● **The problem**
From the data below, return the exact lines starting at the line containing "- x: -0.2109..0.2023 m" and ending at the line containing "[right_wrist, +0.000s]", both included, and nothing else.

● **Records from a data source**
- - - - -

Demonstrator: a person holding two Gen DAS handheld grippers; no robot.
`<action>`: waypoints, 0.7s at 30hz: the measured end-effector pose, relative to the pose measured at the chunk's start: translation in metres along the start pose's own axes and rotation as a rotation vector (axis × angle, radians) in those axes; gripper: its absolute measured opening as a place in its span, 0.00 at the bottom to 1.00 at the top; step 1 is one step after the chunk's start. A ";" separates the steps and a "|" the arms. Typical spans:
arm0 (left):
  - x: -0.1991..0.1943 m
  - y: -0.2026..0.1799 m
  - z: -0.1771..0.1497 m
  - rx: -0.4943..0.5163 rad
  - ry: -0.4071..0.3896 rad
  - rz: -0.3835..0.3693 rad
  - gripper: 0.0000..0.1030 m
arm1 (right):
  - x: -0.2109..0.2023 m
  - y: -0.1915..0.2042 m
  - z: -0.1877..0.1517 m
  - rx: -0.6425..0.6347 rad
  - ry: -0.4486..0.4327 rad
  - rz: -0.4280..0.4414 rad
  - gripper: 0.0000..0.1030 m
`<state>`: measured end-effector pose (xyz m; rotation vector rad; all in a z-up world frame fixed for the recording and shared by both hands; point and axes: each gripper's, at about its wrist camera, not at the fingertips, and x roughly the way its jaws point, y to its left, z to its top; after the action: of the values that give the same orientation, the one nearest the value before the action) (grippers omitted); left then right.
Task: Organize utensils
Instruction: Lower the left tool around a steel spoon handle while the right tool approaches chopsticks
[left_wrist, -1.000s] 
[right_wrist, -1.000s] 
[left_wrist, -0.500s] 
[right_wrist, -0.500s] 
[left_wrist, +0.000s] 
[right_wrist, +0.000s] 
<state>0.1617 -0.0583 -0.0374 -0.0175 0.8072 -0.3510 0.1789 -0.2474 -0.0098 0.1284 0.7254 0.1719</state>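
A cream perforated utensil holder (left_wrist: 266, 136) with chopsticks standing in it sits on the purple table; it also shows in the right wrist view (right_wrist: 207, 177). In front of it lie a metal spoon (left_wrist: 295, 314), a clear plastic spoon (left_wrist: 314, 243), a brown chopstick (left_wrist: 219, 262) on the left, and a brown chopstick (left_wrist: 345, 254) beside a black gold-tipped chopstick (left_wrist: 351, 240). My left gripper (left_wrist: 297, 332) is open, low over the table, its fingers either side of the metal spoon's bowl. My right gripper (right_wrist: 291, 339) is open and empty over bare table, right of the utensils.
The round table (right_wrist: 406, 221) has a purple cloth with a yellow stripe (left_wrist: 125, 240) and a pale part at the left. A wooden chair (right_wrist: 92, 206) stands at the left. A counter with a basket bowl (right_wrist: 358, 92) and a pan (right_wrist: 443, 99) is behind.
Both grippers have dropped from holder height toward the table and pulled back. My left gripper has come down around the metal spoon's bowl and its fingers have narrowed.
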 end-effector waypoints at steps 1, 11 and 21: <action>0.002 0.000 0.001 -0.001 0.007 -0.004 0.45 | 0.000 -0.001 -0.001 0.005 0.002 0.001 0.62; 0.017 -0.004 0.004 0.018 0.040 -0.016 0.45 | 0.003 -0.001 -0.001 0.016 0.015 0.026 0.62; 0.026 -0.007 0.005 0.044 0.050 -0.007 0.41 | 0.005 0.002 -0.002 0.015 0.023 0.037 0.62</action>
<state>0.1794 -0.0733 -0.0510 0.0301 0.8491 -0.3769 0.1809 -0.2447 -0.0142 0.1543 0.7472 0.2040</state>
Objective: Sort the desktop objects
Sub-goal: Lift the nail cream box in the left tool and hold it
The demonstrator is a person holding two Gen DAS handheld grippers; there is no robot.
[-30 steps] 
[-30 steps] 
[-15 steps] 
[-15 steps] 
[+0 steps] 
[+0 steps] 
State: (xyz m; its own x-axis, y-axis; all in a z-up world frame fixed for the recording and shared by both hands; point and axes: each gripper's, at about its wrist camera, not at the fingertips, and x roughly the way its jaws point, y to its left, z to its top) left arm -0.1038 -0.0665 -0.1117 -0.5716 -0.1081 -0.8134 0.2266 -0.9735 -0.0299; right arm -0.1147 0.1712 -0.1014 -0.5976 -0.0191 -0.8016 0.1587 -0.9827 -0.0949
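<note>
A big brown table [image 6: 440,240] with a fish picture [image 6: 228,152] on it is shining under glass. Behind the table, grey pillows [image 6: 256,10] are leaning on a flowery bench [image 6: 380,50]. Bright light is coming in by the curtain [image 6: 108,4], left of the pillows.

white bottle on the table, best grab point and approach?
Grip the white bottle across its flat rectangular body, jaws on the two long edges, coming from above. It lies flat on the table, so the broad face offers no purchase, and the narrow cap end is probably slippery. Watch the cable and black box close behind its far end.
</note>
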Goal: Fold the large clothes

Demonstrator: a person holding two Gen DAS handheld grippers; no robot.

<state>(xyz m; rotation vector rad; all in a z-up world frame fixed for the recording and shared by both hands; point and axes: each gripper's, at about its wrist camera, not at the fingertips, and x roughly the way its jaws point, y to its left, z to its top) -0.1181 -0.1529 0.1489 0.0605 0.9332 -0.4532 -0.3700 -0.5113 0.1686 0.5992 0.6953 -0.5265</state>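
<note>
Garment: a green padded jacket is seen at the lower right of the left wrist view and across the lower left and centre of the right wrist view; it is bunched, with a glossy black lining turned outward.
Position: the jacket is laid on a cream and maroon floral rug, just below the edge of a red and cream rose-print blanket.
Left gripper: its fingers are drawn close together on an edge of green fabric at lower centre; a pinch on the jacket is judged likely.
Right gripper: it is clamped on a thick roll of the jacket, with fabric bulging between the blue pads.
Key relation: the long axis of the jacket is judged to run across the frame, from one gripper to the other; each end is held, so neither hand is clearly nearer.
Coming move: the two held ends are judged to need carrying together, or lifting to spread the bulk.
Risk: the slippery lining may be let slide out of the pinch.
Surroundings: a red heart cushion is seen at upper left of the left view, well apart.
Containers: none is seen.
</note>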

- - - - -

● **Task output**
  - x: -0.2109..0.2023 m
  - y: -0.1915..0.2042 m
  - z: -0.1877..0.1517 m
  - rx: -0.6425..0.6347 rad
  - ry: -0.4486..0.4327 rad
  - rz: -0.4280..0.4414 rad
  - gripper: 0.0000..0.1030 m
`<state>`: measured end-effector pose (xyz m; rotation vector rad; all in a z-up world frame fixed for the recording and shared by both hands; point and axes: each gripper's, at about its wrist camera, not at the fingertips, and x roughly the way its jaws point, y to its left, z to its top; after the action: of the values that give the same orientation, the one nearest the value before the action) (grippers omitted); left then right.
Task: Organize utensils
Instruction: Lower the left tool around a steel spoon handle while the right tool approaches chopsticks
[left_wrist, -1.000s] 
[right_wrist, -1.000s] 
[left_wrist, -0.500s] 
[right_wrist, -0.500s] 
[left_wrist, +0.000s] 
[right_wrist, +0.000s] 

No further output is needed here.